### Input data:
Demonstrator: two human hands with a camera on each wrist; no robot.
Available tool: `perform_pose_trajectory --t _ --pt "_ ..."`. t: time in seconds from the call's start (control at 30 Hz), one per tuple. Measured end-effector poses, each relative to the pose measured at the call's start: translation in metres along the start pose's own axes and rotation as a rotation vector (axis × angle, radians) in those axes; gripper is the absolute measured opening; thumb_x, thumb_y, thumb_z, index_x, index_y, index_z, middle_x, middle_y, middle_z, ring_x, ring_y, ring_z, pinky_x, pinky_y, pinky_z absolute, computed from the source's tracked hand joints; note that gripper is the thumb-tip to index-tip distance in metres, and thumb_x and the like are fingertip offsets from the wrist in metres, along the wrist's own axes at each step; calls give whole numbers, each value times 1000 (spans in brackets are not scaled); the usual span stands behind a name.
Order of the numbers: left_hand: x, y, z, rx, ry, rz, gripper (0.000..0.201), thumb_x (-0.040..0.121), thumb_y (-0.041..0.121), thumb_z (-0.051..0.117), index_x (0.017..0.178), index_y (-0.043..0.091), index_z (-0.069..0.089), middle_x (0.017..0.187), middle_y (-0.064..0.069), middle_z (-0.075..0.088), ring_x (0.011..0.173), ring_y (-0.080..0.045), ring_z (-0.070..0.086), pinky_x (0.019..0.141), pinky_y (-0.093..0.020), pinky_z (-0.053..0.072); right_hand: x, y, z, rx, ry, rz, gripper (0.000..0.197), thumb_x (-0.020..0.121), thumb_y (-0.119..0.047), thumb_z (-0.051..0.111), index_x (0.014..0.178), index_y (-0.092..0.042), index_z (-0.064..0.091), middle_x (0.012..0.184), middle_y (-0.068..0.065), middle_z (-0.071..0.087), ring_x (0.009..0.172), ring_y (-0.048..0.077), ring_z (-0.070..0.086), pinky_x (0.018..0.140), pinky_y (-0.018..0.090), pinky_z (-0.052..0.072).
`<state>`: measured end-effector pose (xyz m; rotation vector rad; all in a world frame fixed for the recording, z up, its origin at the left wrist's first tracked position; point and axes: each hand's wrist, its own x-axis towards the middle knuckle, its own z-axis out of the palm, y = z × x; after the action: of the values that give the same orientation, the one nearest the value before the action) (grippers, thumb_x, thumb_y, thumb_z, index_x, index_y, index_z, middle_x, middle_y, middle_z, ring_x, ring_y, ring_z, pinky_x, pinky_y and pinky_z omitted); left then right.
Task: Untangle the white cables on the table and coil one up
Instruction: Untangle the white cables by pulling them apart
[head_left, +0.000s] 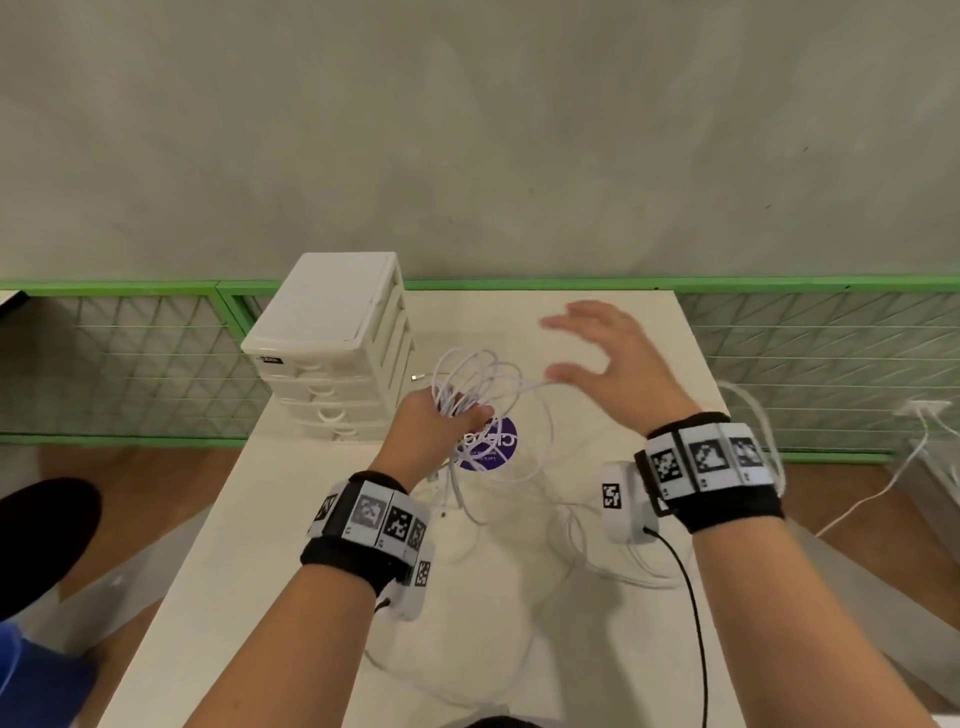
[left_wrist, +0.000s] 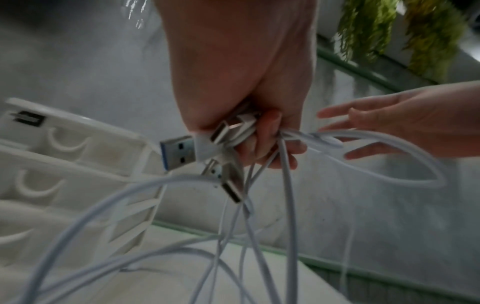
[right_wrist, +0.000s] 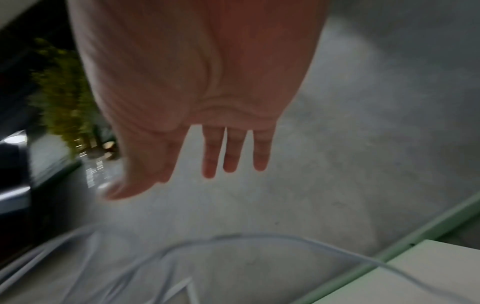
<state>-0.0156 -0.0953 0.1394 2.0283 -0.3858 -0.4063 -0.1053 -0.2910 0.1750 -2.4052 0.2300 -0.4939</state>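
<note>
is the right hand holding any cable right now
No, the right hand is spread open in the air with nothing in it, while the left hand grips the white cables.

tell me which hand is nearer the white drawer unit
Left. The left hand grips the white cables right beside the white drawer unit; the right hand hovers open farther off, past the cables.

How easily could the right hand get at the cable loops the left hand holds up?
Probably easily: the right hand is open beside the cable loops gripped by the left hand, with nothing between them.
</note>
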Motion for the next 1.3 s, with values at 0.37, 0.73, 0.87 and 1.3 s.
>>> perform_pose_trajectory --t 0.37,0.73,0.87,1.3 --pt "-5 -1 3 26 -43 -43 21 81 22 76 81 3 68 68 -4 65 52 -10 56 53 -23 42 16 -28 4 -71 -95 -5 11 88 -25 62 89 -22 72 93 -6 65 88 14 58 83 33 45" --pt "-11 15 -16 -199 87 11 19 83 18 74 80 0 70 50 9 61 34 -5 47 32 -17 34 18 -43 33 -213 -153 -51 16 88 -32 62 96 -21 71 98 -5 60 89 14 56 77 28 41" --pt "-6 13 -18 -157 60 15 11 82 14 74 78 4 69 47 7 53 35 -9 45 35 -19 34 28 -56 20 234 229 -54 3 85 -18 66 85 -18 69 84 -4 59 77 15 57 75 32 50" --pt "-10 -12 -25 -178 143 -62 34 90 27 67 63 7 62 39 10 51 36 -9 38 36 -17 33 11 24 -16 491 637 418 5 91 -16 58 87 -14 59 73 -4 55 59 14 57 55 32 58"
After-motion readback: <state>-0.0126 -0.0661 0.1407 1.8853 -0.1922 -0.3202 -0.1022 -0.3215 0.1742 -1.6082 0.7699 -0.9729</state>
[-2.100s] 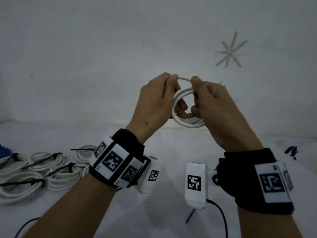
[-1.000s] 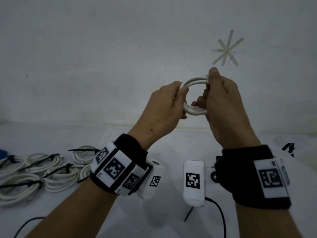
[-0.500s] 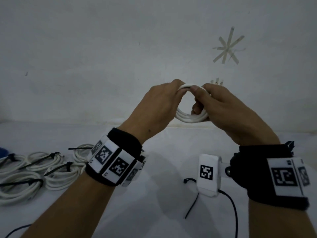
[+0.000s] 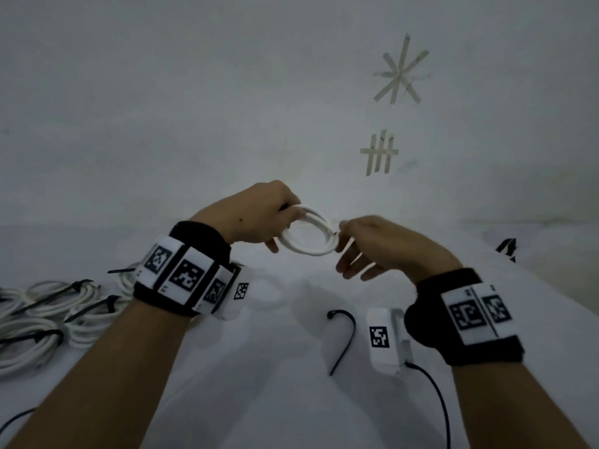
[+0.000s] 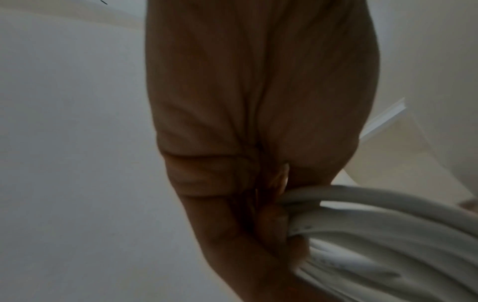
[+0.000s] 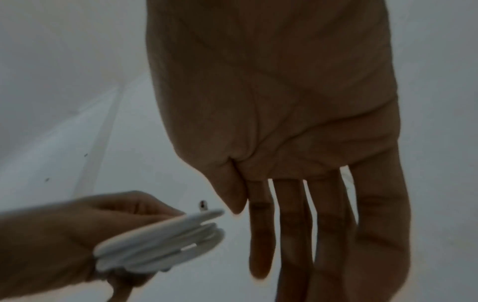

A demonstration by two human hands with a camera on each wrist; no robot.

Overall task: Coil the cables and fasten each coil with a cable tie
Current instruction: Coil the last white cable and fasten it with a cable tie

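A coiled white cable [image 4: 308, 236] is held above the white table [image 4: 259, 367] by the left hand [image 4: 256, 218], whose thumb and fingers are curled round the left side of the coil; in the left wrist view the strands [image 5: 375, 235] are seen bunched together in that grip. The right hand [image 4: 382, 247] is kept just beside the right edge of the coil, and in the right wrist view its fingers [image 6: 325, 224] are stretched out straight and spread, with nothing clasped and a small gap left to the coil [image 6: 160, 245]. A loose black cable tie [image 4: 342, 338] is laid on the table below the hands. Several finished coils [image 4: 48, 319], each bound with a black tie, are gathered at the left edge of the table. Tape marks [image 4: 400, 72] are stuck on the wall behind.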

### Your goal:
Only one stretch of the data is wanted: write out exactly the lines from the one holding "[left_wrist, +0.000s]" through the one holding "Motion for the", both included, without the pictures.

### Written solution:
[left_wrist, +0.000s] 
[right_wrist, +0.000s] 
<state>-0.0156 -0.0953 0.1394 2.0283 -0.3858 -0.4063 -0.1053 -0.2910 0.1750 -2.4052 0.2300 -0.4939</state>
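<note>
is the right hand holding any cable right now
No, the right hand is spread open in the air with nothing in it, while the left hand grips the white cables.

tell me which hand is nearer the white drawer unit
Left. The left hand grips the white cables right beside the white drawer unit; the right hand hovers open farther off, past the cables.

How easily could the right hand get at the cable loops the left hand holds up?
Probably easily: the right hand is open beside the cable loops gripped by the left hand, with nothing between them.
</note>
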Motion for the next 1.3 s, with values at 0.37, 0.73, 0.87 and 1.3 s.

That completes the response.